CAFTA is going to have a huge effect on the economy of the Red River Valley. Just imaging the economic impact to the Valley if the Bush Administration had also been successful in its efforts to close the Grand Forks AFB. Such a nice reward for those loyal conservatives from ND that voted for Bush.

Remember this when the next election rolls around.


----------



## 4CurlRedleg (Aug 31, 2003)

I am not a supporter of this agreement either, but before you go and bash all repubs, there were 16 dems that voted for it also. Would have been the difference right there.


----------



## Plainsman (Jul 30, 2003)

I am afraid many more of these will be passed in coming years democrat or republican in the white house. I often get on landowners on here, but I do have a purpose. I try to alarm them of the failing public relations that will lead to more bills like this passed. I may come off as anti landowner at times in my effort to open their eyes. Landowners and sportsmen have been allies for years, but that is dying with the lease hunting. Now they are not looked at as neighbors, but just another business like the gas station, the hardware store etc. We will see corporate farming in North Dakota in the not to distant future, and it will all be down hill from there.

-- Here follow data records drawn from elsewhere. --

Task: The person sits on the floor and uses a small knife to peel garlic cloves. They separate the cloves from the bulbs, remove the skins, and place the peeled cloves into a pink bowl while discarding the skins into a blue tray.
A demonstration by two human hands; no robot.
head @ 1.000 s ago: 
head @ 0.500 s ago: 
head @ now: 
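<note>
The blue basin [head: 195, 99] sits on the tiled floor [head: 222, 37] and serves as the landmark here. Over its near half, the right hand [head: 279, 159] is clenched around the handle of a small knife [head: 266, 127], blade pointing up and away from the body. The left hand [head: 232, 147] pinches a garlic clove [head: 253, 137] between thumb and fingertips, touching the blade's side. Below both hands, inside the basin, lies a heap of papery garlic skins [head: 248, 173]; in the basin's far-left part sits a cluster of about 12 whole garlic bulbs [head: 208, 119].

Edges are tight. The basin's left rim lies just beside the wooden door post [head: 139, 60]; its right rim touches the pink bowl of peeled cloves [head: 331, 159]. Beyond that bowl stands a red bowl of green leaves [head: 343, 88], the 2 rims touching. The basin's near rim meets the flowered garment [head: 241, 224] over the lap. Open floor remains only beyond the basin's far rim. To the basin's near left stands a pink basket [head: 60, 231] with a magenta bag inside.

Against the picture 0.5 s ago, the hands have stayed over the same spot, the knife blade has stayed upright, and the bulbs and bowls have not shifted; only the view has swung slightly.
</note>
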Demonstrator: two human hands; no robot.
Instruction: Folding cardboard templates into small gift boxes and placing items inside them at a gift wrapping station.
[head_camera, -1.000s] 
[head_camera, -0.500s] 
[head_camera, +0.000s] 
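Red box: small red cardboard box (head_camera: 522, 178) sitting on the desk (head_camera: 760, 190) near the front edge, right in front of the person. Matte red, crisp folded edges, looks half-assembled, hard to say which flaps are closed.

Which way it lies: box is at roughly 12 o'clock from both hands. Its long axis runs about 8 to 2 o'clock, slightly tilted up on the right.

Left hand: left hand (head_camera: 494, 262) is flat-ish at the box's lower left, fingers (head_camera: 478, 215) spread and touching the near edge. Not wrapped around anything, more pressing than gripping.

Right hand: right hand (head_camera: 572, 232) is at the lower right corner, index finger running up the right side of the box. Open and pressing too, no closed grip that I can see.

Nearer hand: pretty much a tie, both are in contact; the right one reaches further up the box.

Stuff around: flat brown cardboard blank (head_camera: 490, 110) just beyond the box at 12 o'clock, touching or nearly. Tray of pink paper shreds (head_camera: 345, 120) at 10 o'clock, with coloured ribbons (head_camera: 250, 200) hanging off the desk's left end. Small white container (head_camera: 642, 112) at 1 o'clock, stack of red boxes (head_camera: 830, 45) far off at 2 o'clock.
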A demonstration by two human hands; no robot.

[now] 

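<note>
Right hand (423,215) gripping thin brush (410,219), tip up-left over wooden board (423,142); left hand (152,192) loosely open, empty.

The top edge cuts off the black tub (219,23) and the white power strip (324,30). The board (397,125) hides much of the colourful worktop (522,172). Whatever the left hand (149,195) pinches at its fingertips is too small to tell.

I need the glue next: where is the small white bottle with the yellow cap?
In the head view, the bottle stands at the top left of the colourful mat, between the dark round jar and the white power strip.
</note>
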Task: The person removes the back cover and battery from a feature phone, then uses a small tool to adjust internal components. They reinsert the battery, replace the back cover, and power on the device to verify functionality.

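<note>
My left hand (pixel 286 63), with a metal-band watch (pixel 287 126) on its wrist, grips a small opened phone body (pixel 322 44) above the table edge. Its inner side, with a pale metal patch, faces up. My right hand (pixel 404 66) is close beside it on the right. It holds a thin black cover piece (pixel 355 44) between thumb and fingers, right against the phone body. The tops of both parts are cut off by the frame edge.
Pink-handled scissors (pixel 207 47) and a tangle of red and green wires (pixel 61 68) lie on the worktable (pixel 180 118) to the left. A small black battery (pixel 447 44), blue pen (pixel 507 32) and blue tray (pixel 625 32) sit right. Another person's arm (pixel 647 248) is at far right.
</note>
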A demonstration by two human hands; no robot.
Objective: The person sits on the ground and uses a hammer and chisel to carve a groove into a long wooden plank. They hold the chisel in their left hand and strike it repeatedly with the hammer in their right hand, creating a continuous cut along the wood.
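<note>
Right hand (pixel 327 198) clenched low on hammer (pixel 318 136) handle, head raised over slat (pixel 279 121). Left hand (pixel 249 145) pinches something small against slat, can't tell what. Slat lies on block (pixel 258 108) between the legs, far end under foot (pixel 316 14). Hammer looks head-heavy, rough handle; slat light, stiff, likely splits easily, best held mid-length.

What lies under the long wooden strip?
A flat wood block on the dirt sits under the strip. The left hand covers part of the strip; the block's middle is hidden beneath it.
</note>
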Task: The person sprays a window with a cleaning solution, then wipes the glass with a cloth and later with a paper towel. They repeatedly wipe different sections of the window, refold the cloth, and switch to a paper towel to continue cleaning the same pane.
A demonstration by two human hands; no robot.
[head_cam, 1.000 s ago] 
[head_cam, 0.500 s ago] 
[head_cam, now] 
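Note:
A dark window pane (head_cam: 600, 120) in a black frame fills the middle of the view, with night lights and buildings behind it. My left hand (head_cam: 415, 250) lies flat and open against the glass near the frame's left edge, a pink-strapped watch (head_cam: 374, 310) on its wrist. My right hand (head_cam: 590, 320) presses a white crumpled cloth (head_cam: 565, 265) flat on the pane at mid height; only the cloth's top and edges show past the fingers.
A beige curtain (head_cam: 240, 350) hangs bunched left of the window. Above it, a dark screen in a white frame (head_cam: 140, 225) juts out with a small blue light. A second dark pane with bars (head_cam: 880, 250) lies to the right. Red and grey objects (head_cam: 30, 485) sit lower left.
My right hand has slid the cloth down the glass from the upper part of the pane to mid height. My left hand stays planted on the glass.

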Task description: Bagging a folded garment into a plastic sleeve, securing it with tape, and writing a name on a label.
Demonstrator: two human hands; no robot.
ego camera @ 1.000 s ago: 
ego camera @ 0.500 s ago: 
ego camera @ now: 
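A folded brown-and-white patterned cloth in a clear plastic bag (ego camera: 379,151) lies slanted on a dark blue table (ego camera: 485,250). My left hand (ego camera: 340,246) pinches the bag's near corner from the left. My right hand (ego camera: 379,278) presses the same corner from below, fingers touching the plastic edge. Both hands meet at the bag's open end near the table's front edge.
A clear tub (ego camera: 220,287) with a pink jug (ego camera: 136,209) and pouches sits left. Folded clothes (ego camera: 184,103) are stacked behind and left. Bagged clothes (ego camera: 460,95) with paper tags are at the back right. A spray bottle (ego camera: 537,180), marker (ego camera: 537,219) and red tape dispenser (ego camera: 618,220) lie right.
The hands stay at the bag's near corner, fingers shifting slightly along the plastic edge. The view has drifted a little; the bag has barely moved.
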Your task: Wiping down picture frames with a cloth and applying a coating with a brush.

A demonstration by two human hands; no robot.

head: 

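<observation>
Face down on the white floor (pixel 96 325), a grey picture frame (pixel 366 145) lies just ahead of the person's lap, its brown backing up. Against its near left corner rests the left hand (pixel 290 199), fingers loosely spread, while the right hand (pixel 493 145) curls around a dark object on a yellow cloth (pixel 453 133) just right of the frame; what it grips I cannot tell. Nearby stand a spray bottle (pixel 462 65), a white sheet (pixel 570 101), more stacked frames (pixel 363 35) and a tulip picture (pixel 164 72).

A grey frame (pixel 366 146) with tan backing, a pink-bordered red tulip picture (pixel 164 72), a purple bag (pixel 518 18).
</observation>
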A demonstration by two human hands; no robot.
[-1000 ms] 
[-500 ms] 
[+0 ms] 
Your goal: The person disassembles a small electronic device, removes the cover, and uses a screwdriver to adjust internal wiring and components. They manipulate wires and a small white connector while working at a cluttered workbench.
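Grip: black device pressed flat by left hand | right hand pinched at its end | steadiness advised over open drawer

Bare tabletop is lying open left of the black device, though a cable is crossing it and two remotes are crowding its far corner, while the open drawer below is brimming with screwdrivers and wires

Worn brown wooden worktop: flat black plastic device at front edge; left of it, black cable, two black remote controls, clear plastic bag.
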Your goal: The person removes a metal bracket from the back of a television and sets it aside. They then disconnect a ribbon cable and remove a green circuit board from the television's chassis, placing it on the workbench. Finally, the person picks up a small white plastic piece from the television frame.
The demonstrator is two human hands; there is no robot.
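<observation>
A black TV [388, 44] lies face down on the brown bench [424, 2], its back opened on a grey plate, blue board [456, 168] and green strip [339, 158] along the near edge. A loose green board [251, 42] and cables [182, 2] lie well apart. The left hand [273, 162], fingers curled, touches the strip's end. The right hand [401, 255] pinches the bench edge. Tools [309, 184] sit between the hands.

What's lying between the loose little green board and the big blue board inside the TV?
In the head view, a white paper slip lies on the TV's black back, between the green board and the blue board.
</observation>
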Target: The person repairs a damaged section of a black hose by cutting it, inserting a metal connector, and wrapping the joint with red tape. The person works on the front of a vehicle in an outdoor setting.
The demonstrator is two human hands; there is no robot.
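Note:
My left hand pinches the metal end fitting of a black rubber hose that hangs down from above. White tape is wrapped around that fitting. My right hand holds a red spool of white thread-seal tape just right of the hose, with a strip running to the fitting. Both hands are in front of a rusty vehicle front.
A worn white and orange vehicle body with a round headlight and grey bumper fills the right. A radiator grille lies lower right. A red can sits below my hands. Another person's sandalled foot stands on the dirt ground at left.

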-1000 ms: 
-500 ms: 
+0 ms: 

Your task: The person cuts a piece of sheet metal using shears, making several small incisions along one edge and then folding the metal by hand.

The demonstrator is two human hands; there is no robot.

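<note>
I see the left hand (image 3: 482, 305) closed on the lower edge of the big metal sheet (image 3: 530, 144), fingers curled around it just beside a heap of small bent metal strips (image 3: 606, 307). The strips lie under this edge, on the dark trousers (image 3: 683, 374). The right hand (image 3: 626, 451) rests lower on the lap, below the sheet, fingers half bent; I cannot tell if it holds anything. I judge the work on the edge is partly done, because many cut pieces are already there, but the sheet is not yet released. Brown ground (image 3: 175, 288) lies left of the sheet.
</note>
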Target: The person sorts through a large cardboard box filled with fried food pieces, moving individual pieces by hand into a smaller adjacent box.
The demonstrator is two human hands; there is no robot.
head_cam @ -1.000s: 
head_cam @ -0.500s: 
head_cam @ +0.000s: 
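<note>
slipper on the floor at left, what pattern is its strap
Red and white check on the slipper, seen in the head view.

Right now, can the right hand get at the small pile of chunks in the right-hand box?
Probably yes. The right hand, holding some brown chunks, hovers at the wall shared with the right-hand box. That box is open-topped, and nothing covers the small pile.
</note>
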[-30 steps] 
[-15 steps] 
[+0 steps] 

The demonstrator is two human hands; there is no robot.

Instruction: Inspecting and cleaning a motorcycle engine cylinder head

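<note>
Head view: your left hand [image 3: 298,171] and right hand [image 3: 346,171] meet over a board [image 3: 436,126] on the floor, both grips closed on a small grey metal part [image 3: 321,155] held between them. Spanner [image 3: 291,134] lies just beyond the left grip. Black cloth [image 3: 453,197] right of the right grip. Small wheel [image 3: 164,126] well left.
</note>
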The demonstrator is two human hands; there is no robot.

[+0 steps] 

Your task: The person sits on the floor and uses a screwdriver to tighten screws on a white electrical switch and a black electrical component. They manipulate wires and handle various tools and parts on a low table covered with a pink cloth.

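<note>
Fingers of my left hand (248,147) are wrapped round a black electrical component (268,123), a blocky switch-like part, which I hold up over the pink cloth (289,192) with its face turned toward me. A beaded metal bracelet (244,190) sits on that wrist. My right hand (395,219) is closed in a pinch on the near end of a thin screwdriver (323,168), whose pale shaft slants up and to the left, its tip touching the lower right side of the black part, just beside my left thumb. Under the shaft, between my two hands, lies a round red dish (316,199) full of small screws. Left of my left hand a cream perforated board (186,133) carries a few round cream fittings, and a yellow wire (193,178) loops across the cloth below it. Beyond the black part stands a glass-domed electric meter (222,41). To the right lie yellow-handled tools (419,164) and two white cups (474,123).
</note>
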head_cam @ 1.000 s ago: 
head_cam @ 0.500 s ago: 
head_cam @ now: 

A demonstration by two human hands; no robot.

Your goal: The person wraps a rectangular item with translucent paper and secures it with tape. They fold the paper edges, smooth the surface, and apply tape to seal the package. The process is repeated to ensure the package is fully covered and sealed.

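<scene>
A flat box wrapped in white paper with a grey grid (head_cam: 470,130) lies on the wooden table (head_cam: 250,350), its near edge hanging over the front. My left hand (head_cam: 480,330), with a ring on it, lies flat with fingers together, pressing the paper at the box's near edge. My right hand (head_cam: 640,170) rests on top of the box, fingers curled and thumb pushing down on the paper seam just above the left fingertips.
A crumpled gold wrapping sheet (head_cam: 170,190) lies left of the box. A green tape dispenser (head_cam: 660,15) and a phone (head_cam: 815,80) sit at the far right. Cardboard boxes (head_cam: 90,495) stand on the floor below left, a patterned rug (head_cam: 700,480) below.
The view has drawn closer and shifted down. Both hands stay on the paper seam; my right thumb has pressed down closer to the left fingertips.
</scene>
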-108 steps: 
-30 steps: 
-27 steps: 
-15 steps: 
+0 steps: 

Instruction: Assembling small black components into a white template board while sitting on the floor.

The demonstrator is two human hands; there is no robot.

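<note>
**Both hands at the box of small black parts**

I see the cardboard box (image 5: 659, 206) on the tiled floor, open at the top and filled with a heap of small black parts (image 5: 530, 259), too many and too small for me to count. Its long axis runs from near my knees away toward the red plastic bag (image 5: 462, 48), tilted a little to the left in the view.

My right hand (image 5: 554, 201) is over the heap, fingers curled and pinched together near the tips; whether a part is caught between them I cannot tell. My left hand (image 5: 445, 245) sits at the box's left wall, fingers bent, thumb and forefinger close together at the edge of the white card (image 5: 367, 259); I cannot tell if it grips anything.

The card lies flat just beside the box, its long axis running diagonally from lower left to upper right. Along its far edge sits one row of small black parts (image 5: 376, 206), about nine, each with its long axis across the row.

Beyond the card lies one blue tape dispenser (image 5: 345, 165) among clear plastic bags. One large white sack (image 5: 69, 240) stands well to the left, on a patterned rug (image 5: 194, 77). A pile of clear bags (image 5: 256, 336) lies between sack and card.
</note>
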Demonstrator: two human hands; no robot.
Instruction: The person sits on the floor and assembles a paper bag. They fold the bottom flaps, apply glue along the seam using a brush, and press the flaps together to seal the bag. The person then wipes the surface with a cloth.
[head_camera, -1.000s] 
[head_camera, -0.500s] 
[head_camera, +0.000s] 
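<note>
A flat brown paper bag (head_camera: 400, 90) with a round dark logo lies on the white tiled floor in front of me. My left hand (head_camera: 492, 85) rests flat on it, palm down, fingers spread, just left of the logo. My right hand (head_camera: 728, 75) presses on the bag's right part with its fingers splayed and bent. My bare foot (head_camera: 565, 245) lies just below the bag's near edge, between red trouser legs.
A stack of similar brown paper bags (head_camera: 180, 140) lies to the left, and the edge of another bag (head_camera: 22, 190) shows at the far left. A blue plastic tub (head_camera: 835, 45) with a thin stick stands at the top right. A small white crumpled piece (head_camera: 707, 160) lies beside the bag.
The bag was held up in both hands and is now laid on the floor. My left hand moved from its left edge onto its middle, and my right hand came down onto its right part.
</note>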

Sad, but I think the following sequence will happen:
Less government support prices and other agriculture programs.
More leasing hunting so the farmer has more income.
Less farmer support from the general public.
Corporate farms move into the state.
Lease hunting prices increase again.
Fifty to seventy percent of hunters drop out.
Animal rights activists, and anti gun organizations increase their efforts.
And on and on. Say good by now, it will not last for your grandchildren (farming or hunting).


----------



## 4CurlRedleg (Aug 31, 2003)

Sad but unfortunately true Plainsman. :-?


----------



## Gohon (Feb 14, 2005)

I don't know very much about CAFTA as far as it's impact on the US, pro or con. However I do know the US produces 8,200,000 tons of sugar annually. CAFTA will allow 164,000 tons to be imported. That's less than 2% of what we produce so I'm having a hard time understanding how this is going to devastate our farmers. Is there anyone that can explain to me why CAFTA is so bad for the USA and use real numbers and statistics and not the political sound bites I'm seeing thrown out. I'm also aware that the sugar industries uses a quota system that artificially keeps the price of commodities high that uses sugar, such as candies and the like. A little self-serving on their part I would think. I guess what I'm asking is convince me which way I would/should have voted were I in congress.


----------



## cbass (Sep 9, 2003)

I am not in favor of the passing of cafta either, but the crying needs to stop. You people think that farming in the valley is going to stop just because the poor beet farmers can't grow beets, it will be many years if ever that this happens. The valley land is some of the best in the nation, think it will be left idle, i think not. If the sugar industry does go to hell you will see elevators being put up on farms faster than they can put them up. It will look like southern Minnesota up and down the valley corn, corn, corn. It seems like the majority of the farms in southern minn have elevators and a drying system set up directly on the farm to handle corn, plus the majority have their hands in the beet industry, but they chose to diversify. So is the end of the valley, not hardly it is just putting the beet farmers on the same playing field as everyone else in ND and Minn. Every industry has their problems, but beet farmers seem to think that they need to be catered to because they have it so tough. Wheat is simply a rotational crop for them, for all the other farmers it is their lifestyle, their existance. Here is my cry- Looked at the wheat market lately?


----------



## djleye (Nov 14, 2002)

cbass, the sugar industry means millions to the valley. If the sugar trade falls off, even a little, there will be repercussions up and down the rr valley. From the guy that sells vehicles to the guy that checks eyes. Everyone will be affected. I would guess that if your area were to be so affected you to would not like it.


----------



## muskat (Mar 5, 2002)

Why would anyone think that after a similar agreement (NAFTA) failed so misserably, that an addition to such an agreement (CAFTA) would provide any desirable results? Since the initiation of NAFTA, the US has suffered a 235% increase in its global trade deficit. Not only that, but the thousands of jobs/family farms that were lost due to NAFTA. This is bad for the US.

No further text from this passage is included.